■ What this task involves ■
Set down, exactly and only, everything from the line containing "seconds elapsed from" down to the line containing "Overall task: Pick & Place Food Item" in the data below; the pictures are not part of the copy.

■ Entries supplied ■

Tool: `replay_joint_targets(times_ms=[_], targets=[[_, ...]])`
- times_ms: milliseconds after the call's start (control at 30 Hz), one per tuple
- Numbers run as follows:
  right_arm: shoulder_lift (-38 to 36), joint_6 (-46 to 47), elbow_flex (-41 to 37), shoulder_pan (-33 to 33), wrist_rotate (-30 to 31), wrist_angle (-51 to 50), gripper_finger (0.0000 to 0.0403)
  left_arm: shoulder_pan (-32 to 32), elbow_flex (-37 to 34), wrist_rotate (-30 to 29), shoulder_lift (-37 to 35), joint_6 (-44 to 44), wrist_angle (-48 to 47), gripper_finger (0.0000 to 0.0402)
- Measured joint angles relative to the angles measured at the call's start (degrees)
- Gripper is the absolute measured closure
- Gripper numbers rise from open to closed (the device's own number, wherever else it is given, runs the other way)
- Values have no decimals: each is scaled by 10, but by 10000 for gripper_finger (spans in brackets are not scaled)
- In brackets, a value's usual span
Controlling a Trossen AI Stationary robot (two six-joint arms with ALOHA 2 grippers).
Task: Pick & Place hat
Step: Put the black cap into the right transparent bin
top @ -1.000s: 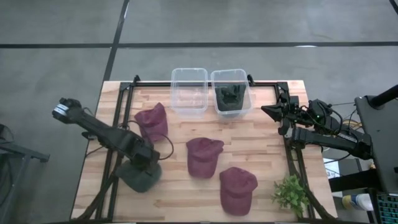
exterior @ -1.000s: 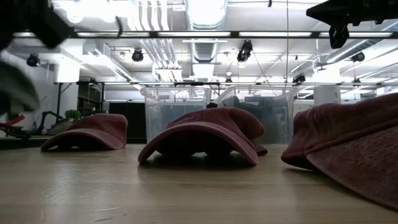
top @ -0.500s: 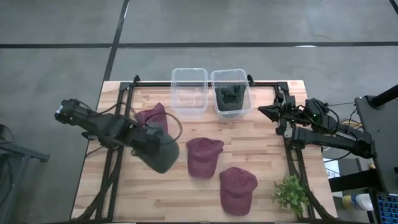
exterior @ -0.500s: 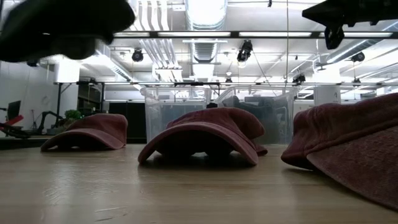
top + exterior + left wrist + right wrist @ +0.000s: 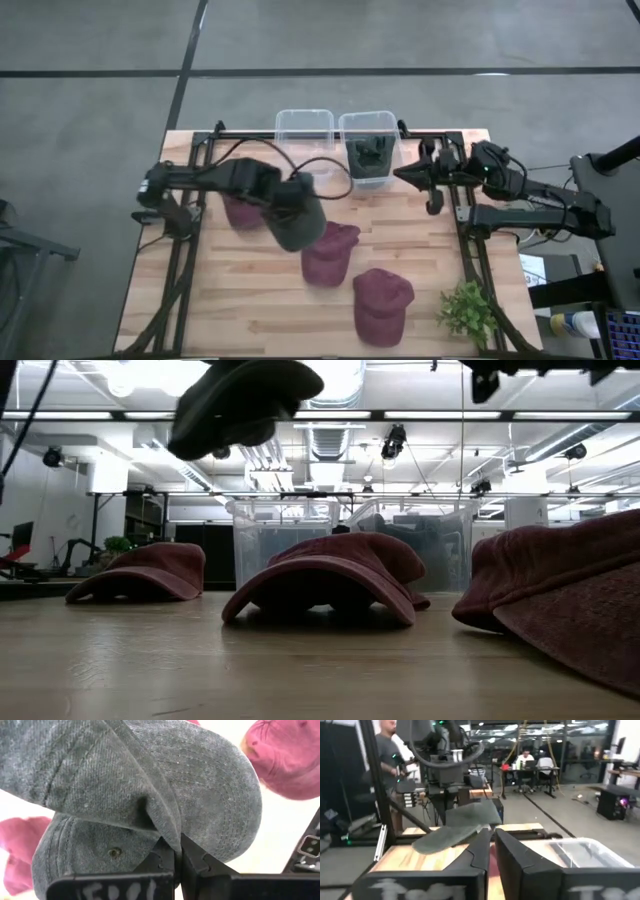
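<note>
A dark grey hat (image 5: 298,224) hangs high over the table's middle with my left gripper (image 5: 177,851) shut on it; the low view shows the hat (image 5: 240,400) well above the table. Three red hats lie on the wood: one (image 5: 240,212) at the left, partly under the arm, one (image 5: 328,252) in the middle, one (image 5: 382,302) near the front. Two clear bins stand at the far edge: the left bin (image 5: 304,128) holds nothing, and the right bin (image 5: 352,132) holds something dark. My right gripper (image 5: 400,173) is shut and level beside the right bin. My left gripper pinches a fold of the grey hat's cloth (image 5: 167,832) between its two fingers, where the crown meets the stitched brim (image 5: 225,795). The fingers come from above, slanting down. The hat hangs below them, lifted clear of the table and of the red hats.
Black frame rails (image 5: 196,160) run along the table's left, right and far edges. A small green plant (image 5: 468,312) stands at the front right corner. Bare wood (image 5: 250,300) shows at the front left. People sit at desks in the room beyond.
My left gripper has risen and swung from the table's front left toward its middle and the bins, rolling as it went; the grey hat has come up off the wood and now hangs clear. My right gripper has moved a little toward the table's middle.
</note>
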Motion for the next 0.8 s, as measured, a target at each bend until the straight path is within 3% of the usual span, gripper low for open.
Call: replay_joint_targets(times_ms=[200,367,667,800], targets=[[94,-63,90,2,-17,-92,323,16,120,-8,68,84,-36,401],[163,-102,152,2,-25,-140,279,27,176,-23,95,122,-35,401],[263,-125,232,7,-100,-145,223,41,186,-46,98,123,-36,401],[304,-146,264,20,-105,-145,211,43,186,-46,99,122,-36,401]])
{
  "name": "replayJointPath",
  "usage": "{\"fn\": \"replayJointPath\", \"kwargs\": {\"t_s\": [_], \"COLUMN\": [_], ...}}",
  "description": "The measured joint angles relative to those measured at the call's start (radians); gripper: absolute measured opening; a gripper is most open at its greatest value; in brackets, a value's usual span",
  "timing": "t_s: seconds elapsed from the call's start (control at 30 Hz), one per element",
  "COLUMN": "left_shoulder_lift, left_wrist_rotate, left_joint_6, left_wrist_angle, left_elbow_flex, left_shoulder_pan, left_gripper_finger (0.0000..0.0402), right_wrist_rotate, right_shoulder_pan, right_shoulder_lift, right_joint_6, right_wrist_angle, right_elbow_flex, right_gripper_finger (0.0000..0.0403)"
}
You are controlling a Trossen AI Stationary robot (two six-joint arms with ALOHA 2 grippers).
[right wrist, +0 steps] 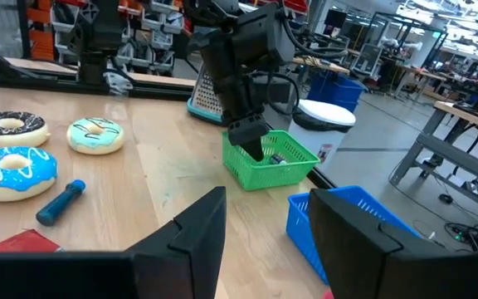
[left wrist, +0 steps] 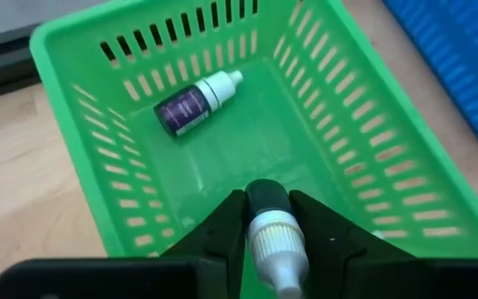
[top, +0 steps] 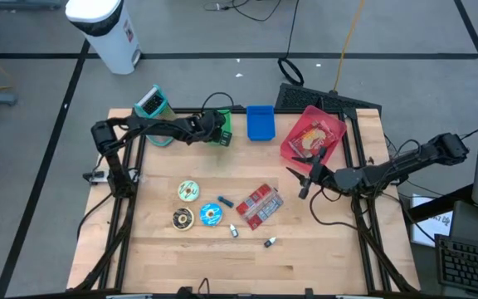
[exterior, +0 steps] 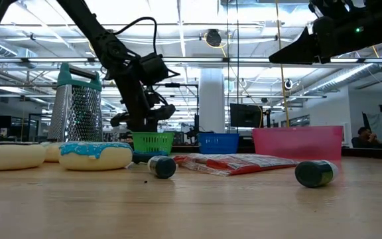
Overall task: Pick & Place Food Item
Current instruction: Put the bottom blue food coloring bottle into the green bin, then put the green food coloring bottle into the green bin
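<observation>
Left gripper (left wrist: 270, 223) sits over the green basket (left wrist: 372, 158), upper middle of the high view, fingers narrow, pinching a small dropper bottle (left wrist: 270, 228) with a dark body and a ribbed white cap. Bottle is inside the basket's rim; can't tell if it touches the floor. A second bottle (left wrist: 196, 101), purple label, white cap, lies on its side on the basket floor, nearer the slotted far wall.

Right gripper (right wrist: 264, 224) hangs above the table, right of centre in the high view, beside the pink tray (top: 315, 133); jaws part open, nothing between them.

Blue bin (top: 260, 122) is just right of the green basket. Donuts (top: 189, 191), a red packet (top: 260, 203) and a blue marker (top: 224, 200) lie mid-table.
</observation>
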Motion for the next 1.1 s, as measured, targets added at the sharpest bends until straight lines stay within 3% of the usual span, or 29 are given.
{"fn": "replayJointPath", "kwargs": {"t_s": [0.43,0.6,0.77,0.93,1.1], "left_shoulder_lift": [-0.042,-0.157,-0.3,-0.398,-0.43], "left_wrist_rotate": [0.007,0.013,-0.028,-0.127,-0.2], "left_joint_6": [0.09,0.109,0.214,0.327,0.377], "left_wrist_angle": [0.029,0.066,0.108,0.15,0.223], "left_elbow_flex": [0.005,0.007,0.01,0.009,0.01], "left_shoulder_pan": [0.036,0.008,-0.132,-0.349,-0.535], "left_gripper_finger": [0.0226,0.0246,0.0245,0.0246,0.0246], "right_wrist_rotate": [-0.003,-0.189,-0.409,-0.425,-0.475], "right_shoulder_pan": [0.066,0.106,0.15,0.229,0.277], "right_shoulder_lift": [0.0,0.007,0.112,0.327,0.556], "right_joint_6": [-0.001,0.012,0.081,0.144,0.157], "right_wrist_angle": [0.004,0.058,0.165,0.259,0.261], "right_elbow_flex": [0.0,0.0,0.0,0.013,0.113], "right_gripper_finger": [0.016,0.016,0.016,0.016,0.016]}}
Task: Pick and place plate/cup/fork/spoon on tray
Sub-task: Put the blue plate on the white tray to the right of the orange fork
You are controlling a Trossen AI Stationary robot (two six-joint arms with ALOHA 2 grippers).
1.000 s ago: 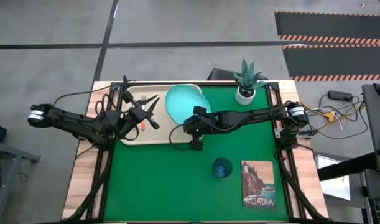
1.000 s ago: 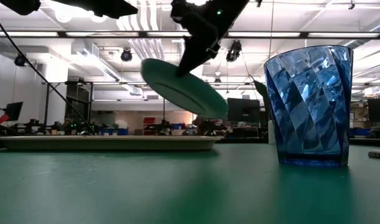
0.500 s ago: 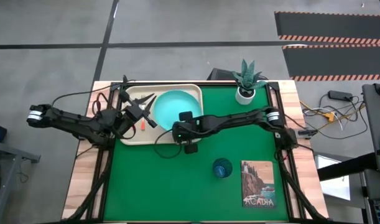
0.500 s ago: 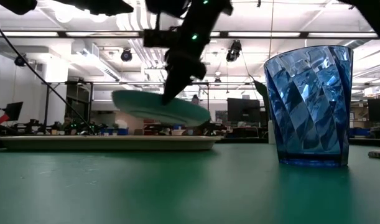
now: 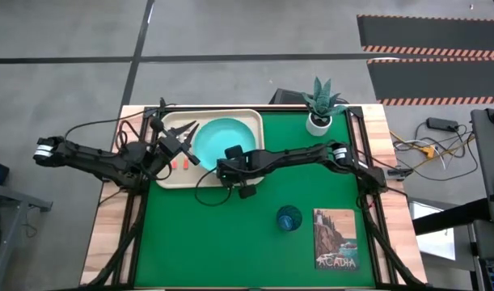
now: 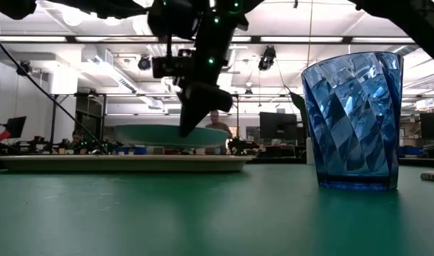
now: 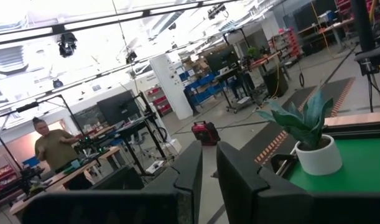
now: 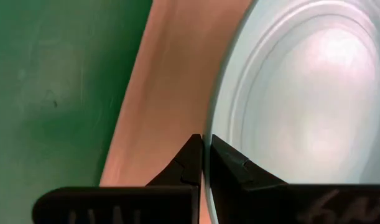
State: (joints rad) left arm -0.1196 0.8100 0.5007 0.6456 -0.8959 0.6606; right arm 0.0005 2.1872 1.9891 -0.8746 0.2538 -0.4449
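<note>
Green-covered surface [image 5: 230, 242], beige tray [image 5: 167, 181] at its far left. Right pincer [image 5: 228, 166] pinches the turquoise plate [image 5: 218, 137] by its rim, level just over the tray. Blue cup [image 5: 289, 218] remains off the tray. Left pincer [image 5: 184, 132], nearly pressed together, empty, above the tray; orange-red handles [image 5: 179, 164] lie there.

Grey concrete floor [image 5: 230, 32] around the bench, crossed by dark seams. Red-and-white hazard striping [image 5: 428, 50] edges dark mats at the far right. Overhead, white ceiling beams with strip lights [image 6: 96, 39]. Workstations with monitors [image 6: 277, 126] line the rear. A person [image 7: 53, 146] stands at a distant desk.
</note>
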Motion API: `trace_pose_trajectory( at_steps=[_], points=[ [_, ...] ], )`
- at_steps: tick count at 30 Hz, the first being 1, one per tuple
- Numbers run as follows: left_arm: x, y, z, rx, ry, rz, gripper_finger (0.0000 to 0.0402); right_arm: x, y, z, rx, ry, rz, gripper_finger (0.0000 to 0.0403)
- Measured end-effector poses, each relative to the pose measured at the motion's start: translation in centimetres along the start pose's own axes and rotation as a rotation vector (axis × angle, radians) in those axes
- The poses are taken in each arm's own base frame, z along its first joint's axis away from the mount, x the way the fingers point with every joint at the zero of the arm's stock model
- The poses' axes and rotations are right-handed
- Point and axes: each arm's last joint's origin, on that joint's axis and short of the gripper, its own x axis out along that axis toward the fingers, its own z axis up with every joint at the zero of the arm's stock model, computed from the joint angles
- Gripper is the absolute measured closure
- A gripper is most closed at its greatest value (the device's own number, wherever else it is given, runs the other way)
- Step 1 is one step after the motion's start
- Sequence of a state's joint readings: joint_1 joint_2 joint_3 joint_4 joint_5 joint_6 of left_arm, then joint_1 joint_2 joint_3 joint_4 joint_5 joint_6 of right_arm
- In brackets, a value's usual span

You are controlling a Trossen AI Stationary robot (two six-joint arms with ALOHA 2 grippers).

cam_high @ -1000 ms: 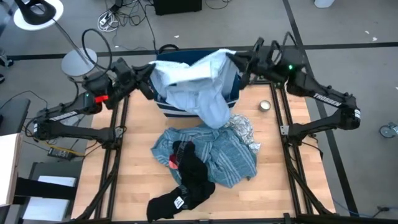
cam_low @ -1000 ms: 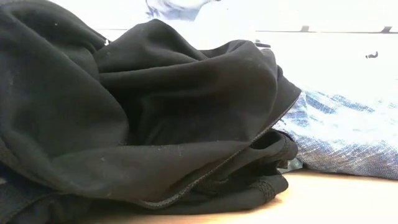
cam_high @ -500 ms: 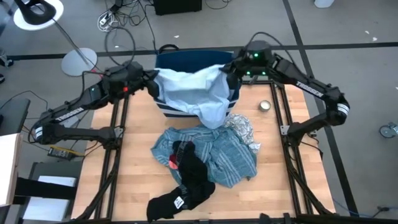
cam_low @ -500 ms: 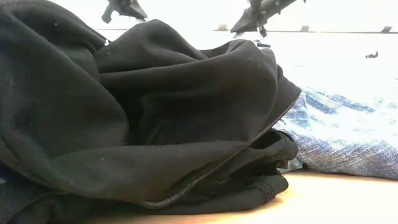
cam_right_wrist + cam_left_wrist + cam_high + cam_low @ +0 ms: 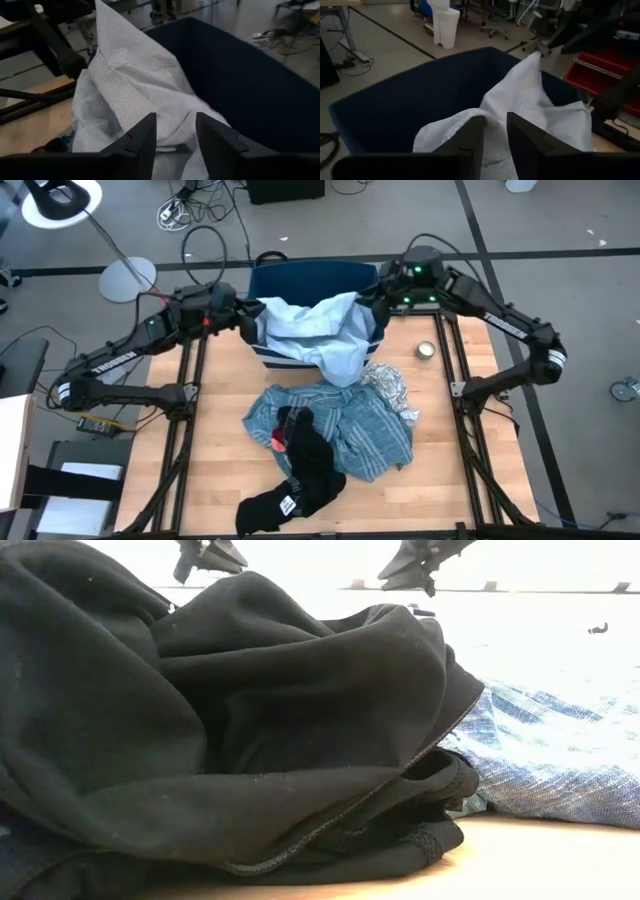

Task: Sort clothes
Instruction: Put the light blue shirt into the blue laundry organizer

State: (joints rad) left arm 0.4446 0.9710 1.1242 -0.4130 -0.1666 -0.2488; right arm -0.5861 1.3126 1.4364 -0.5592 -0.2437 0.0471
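A light blue shirt [image 5: 315,330] lies draped over the dark blue bin [image 5: 300,272]. Its lower part hangs over the bin's near wall onto the table. My left gripper [image 5: 252,320] is shut on the shirt's left end, and my right gripper [image 5: 368,302] on its right end, both just above the bin's rim. On the table in front lie the teal striped cloth [image 5: 350,425], black pieces [image 5: 305,470], a small red piece [image 5: 277,440] and a white-and-grey patterned cloth [image 5: 390,390]. My left gripper pinches a bunched fold of the shirt's left end [image 5: 492,117] between its two fingers, coming level from the table's left. The shirt sags slack from there into the bin. My right gripper pinches a bunched fold of the shirt's right end [image 5: 175,127] between its two fingers, coming from the table's right and slanting down. The cloth hangs slack below it against the bin's inner wall.
A small round metal thing [image 5: 427,349] sits on the table right of the bin. The black pieces [image 5: 200,720] fill most of the low view, with the teal cloth [image 5: 560,760] behind. Bare wood shows at the table's left and right sides.
Both grippers have come toward each other and down to the bin's rim, still shut on the shirt. The shirt, held spread and high before, has sunk and gone slack into the bin. Its lower part has stayed hanging over the near wall.
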Motion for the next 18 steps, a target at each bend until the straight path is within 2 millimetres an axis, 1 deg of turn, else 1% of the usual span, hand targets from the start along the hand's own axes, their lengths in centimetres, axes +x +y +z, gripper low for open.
trace_pose_trajectory(
  at_steps=[4,6,10,14,18],
  points=[
    [-0.7,0.0,0.1,-0.012,0.110,-0.024,0.0305,-2.9,0.6,0.0,-0.006,-0.006,-0.039,0.0247],
    [-1.2,-0.1,0.4,-0.008,0.131,-0.024,0.0305,-4.2,0.9,-0.2,-0.005,-0.001,-0.040,0.0244],
    [-2.0,0.1,0.5,-0.002,0.172,-0.010,0.0305,-5.8,1.8,-1.0,0.038,0.059,-0.020,0.0244],
    [-3.8,-0.2,0.9,0.009,0.134,-0.051,0.0305,-6.2,3.3,-2.7,0.059,0.207,0.032,0.0245],
    [-5.8,-0.6,0.1,0.017,0.130,-0.122,0.0305,-5.5,5.1,-5.4,0.040,0.323,0.057,0.0248]
  ],
)
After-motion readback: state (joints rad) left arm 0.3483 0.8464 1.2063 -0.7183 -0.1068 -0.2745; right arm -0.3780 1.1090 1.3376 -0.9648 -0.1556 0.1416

■ Solution to the exercise ■
  "timing": "t_s: seconds elapsed from the call's start (control at 30 Hz), one per element",
  "COLUMN": "left_shoulder_lift, left_wrist_rotate, left_joint_6, left_wrist_angle, left_elbow_flex, left_shoulder_pan, left_gripper_finger (0.0000..0.0402), right_wrist_rotate, right_shoulder_pan, right_shoulder_lift, right_joint_6, right_wrist_angle, right_elbow_flex, right_gripper_finger (0.0000..0.0403)"
}
You are controlling a Trossen AI Stationary robot (two six-joint arms with ALOHA 2 grippers).
[right wrist, +0 steps] 
[left wrist, +0 steps] 
[top, +0 steps] 
[exterior, +0 steps] 
Overall task: Pick & Place Food Item

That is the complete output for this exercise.